The router's port connecting to the LAN has multiple sub-interfaces, each the default gateway for a specific VLAN. For example, VLAN 10 traffic destined for VLAN 20 is first forwarded to VLAN 10's default gateway (the router sub-interface). The router then routes this traffic to VLAN 20's gateway (its corresponding sub-interface) and finally to the user in VLAN 20.

Why STP Is Needed for Redundant Ethernet LANs

  • Preventing Broadcast Storms: In redundant networks, frames can loop endlessly, exponentially increasing traffic. STP prevents this by disabling redundant paths, ensuring one active path between devices.
  • Ensuring MAC Address Table Consistency: Loops cause switches to receive the same frame on different ports, creating MAC table instability. STP ensures a loop-free topology for accurate MAC address learning.
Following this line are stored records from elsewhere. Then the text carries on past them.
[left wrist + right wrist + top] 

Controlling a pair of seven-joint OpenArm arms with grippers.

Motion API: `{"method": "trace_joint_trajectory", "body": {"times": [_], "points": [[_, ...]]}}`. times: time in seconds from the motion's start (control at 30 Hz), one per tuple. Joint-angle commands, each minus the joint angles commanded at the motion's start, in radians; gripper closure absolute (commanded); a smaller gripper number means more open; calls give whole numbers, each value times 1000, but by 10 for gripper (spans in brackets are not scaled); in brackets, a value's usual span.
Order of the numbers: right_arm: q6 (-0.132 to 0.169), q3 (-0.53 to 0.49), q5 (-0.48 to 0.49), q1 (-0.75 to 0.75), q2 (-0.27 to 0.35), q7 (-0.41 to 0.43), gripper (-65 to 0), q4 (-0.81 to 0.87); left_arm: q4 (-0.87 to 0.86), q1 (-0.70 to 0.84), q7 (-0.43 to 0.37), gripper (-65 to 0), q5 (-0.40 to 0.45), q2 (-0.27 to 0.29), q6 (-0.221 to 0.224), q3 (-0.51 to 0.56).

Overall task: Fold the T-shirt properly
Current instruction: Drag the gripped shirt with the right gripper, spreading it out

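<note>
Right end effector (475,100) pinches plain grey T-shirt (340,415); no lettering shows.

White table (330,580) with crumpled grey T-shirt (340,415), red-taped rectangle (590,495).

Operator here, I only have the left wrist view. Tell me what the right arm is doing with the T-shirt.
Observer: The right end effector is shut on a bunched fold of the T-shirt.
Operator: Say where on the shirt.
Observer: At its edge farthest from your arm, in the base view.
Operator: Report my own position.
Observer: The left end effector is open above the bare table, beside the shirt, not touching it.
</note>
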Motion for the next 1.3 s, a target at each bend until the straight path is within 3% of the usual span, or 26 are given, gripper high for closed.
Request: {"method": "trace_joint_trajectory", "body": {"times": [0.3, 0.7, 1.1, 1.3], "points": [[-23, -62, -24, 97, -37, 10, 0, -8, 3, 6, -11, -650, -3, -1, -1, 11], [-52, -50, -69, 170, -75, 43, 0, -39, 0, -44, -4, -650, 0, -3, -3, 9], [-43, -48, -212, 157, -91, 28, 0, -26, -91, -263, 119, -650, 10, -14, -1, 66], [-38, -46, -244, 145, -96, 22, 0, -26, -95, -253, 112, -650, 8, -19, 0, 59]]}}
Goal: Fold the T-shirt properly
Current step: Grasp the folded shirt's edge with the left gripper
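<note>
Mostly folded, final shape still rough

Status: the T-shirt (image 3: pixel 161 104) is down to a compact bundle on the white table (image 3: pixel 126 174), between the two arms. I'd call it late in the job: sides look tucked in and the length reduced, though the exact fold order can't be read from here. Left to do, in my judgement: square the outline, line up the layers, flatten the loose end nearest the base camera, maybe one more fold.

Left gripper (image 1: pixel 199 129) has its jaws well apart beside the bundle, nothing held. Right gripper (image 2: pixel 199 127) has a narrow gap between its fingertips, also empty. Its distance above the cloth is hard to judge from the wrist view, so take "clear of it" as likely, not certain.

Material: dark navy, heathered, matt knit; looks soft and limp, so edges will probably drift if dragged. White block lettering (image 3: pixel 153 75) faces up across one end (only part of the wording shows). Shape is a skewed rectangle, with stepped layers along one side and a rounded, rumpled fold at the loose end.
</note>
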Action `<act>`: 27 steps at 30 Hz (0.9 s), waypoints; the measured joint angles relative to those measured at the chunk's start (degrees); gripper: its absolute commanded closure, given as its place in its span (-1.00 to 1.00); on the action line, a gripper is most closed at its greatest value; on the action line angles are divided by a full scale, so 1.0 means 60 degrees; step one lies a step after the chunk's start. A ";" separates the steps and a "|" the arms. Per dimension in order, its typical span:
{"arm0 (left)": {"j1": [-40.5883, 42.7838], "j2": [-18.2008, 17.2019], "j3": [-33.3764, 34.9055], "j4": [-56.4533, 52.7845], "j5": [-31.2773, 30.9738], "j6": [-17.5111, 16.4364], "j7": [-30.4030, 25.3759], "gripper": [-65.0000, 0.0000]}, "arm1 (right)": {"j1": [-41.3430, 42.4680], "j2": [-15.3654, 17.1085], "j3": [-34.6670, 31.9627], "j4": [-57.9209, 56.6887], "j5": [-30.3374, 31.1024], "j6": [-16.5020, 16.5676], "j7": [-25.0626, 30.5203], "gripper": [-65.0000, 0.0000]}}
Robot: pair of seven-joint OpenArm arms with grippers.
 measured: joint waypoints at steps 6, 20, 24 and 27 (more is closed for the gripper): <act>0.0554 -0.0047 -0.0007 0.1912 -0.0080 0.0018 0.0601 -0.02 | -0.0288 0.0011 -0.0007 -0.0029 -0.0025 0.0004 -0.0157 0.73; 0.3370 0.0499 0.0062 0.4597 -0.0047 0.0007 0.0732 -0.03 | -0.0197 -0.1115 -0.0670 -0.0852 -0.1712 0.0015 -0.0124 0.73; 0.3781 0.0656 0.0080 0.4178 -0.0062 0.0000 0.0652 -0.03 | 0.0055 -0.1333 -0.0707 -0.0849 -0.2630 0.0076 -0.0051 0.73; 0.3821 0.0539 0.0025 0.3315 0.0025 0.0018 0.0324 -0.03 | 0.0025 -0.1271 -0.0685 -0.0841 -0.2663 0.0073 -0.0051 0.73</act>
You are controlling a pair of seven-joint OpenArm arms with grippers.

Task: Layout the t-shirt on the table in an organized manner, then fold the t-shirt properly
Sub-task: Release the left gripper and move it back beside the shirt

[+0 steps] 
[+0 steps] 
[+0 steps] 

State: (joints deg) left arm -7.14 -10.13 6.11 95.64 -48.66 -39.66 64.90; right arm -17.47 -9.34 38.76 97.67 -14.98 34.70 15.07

How Users Obtain IP Addresses via DHCP

  1. Discovery: The client broadcasts a DHCPDISCOVER message.
  2. Offer: DHCP servers respond with a unicast or broadcast DHCPOFFER.
  3. Request: The client broadcasts a DHCPREQUEST for the offered IP.
  4. Acknowledgement: The server confirms with a unicast or broadcast DHCPACK.

Addressing Duplicate GUA (IPv6 SLAAC)

A device multicasts an ICMPv6 Neighbor Solicitation (NS) to check for GUA duplication. A neighbor with the same address replies with a Neighbor Advertisement (NA). If no NA is received, the address is unique and assigned.

How FHRP Improves Gateway Reliability

FHRP uses multiple routers as potential gateways sharing a virtual IP. One is active; others are standby. If the active router fails, a standby takes over seamlessly.

MAC Flooding Attack

Attackers flood a switch with frames containing different MAC addresses, overwhelming its MAC table and forcing it into fail-open mode, effectively turning it into a hub. Mitigation: Port security limits learnable MAC addresses.

ARP Man-in-the-Middle Attack

Attackers send gratuitous ARP replies to link their MAC address with a legitimate device's IP. Traffic for the device goes to the attacker. Mitigation: Dynamic ARP Inspection (DAI) validates ARP packets.